Task requirements:
Look through the records below for the line holding "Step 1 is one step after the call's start". Write it out exactly, with each following line through the line holding "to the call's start".
── Data for analysis
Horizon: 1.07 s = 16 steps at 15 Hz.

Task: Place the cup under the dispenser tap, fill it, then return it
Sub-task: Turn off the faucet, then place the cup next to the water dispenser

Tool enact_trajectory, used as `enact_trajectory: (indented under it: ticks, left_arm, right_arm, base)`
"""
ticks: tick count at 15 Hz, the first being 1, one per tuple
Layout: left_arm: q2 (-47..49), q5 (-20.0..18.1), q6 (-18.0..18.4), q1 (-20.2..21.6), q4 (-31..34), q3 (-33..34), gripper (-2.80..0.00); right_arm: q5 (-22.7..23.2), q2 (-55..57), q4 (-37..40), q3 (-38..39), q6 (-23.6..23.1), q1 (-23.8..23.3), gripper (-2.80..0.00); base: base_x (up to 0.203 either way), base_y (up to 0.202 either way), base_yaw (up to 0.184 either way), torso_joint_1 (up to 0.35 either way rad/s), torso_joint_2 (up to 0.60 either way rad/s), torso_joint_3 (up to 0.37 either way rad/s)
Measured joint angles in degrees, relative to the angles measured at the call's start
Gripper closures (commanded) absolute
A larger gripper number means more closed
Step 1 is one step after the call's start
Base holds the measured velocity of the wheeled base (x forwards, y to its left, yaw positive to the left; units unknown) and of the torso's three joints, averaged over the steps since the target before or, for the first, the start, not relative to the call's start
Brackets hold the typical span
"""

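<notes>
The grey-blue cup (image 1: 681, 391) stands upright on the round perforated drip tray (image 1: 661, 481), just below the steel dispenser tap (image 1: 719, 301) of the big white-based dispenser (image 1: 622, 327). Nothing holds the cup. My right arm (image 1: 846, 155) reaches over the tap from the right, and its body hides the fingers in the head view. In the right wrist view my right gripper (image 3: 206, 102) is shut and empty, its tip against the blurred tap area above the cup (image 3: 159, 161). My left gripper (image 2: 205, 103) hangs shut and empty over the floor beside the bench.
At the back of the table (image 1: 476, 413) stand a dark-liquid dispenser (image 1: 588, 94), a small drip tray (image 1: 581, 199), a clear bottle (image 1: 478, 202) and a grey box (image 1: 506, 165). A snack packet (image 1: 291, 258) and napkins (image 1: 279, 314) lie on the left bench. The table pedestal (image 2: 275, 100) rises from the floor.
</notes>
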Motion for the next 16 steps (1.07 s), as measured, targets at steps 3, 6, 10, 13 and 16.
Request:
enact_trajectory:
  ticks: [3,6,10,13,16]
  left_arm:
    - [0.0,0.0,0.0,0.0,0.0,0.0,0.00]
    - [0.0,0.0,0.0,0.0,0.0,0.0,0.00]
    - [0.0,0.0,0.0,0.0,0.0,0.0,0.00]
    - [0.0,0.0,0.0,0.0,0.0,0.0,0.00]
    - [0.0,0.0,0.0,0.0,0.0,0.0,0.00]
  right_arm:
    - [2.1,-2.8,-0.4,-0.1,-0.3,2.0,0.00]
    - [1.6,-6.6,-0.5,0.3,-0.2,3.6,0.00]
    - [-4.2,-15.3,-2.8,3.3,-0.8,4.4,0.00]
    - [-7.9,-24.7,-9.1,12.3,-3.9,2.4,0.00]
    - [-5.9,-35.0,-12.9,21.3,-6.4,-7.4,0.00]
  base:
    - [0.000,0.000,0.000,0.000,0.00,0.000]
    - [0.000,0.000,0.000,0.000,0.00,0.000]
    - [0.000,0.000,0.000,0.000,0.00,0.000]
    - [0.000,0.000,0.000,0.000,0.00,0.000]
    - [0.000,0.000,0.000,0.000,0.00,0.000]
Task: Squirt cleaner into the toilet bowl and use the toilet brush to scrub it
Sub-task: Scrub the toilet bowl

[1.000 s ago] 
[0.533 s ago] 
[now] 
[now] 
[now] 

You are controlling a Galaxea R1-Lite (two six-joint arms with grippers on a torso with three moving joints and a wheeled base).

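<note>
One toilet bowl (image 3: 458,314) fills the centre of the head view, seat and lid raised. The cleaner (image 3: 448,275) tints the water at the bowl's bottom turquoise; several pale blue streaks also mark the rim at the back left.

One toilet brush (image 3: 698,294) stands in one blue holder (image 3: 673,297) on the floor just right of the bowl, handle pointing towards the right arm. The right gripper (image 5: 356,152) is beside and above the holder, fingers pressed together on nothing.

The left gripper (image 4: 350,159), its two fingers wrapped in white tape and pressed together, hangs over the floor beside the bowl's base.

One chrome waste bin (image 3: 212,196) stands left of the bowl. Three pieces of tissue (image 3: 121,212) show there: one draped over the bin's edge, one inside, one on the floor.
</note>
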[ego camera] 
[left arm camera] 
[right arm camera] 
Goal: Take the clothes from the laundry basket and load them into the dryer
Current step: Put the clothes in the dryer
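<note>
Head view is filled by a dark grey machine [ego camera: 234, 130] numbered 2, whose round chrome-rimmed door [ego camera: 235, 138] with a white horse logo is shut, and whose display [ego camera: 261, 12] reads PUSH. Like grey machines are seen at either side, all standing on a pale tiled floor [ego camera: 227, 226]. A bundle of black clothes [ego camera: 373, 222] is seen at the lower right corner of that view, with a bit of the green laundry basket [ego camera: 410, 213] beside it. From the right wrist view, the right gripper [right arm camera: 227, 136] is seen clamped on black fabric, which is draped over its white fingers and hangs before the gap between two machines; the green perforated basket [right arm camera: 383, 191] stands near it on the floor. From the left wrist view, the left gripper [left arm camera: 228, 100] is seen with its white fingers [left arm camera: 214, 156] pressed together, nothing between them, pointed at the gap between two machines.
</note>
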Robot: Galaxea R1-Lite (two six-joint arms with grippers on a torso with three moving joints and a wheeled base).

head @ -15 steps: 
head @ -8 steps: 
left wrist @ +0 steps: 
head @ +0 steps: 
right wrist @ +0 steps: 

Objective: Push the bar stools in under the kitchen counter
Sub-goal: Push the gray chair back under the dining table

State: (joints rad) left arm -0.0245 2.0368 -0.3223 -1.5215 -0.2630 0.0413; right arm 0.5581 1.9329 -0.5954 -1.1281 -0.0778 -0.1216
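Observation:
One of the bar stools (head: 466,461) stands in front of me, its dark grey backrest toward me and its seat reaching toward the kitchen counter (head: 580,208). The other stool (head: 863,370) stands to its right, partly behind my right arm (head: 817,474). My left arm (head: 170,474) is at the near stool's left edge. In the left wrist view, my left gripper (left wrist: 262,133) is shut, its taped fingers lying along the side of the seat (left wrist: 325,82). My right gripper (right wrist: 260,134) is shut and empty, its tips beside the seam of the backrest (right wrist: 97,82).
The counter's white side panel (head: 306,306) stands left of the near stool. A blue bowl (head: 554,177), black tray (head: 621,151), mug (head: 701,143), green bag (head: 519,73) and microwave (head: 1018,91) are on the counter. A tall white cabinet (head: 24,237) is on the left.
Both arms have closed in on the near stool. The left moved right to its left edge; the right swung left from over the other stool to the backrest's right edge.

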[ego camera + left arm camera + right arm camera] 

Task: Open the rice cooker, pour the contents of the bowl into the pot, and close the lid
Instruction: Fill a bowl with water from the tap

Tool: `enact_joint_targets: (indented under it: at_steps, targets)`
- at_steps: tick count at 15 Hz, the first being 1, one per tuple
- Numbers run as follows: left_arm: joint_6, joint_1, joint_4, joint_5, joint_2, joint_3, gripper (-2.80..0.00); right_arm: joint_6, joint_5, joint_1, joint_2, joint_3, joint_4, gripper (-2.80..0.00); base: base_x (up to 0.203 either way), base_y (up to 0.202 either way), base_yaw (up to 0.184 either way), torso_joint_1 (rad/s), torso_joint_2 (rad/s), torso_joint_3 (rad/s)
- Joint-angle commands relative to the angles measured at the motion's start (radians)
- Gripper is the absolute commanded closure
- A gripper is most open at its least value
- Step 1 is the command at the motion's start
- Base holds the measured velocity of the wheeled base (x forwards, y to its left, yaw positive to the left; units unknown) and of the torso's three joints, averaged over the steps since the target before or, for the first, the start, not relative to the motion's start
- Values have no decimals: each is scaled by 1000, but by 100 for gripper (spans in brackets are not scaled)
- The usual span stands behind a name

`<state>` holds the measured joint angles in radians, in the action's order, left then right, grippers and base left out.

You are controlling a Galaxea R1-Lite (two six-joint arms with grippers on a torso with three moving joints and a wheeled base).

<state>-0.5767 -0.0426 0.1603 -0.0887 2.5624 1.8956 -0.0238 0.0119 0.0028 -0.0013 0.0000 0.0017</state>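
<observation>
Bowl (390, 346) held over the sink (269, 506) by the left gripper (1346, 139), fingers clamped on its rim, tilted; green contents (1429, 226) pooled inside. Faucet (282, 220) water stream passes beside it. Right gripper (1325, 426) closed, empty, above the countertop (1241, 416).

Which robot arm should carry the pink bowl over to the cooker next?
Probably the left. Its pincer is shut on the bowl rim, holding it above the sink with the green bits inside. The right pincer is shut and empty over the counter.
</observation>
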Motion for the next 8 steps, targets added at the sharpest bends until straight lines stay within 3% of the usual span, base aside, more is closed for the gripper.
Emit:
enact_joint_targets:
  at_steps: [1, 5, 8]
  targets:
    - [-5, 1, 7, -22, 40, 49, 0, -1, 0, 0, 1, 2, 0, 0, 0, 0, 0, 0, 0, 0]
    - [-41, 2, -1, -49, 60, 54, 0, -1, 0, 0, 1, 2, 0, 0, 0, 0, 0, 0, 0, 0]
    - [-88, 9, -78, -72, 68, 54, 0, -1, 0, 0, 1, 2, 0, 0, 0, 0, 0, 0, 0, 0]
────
Task output:
Step 1 is one step after the call's start
Base holds the measured velocity of the wheeled base (x forwards, y to its left, yaw positive to the left; units unknown) and of the torso's three joints, averaged over the steps since the target before or, for the first, the start, not relative to the call's start

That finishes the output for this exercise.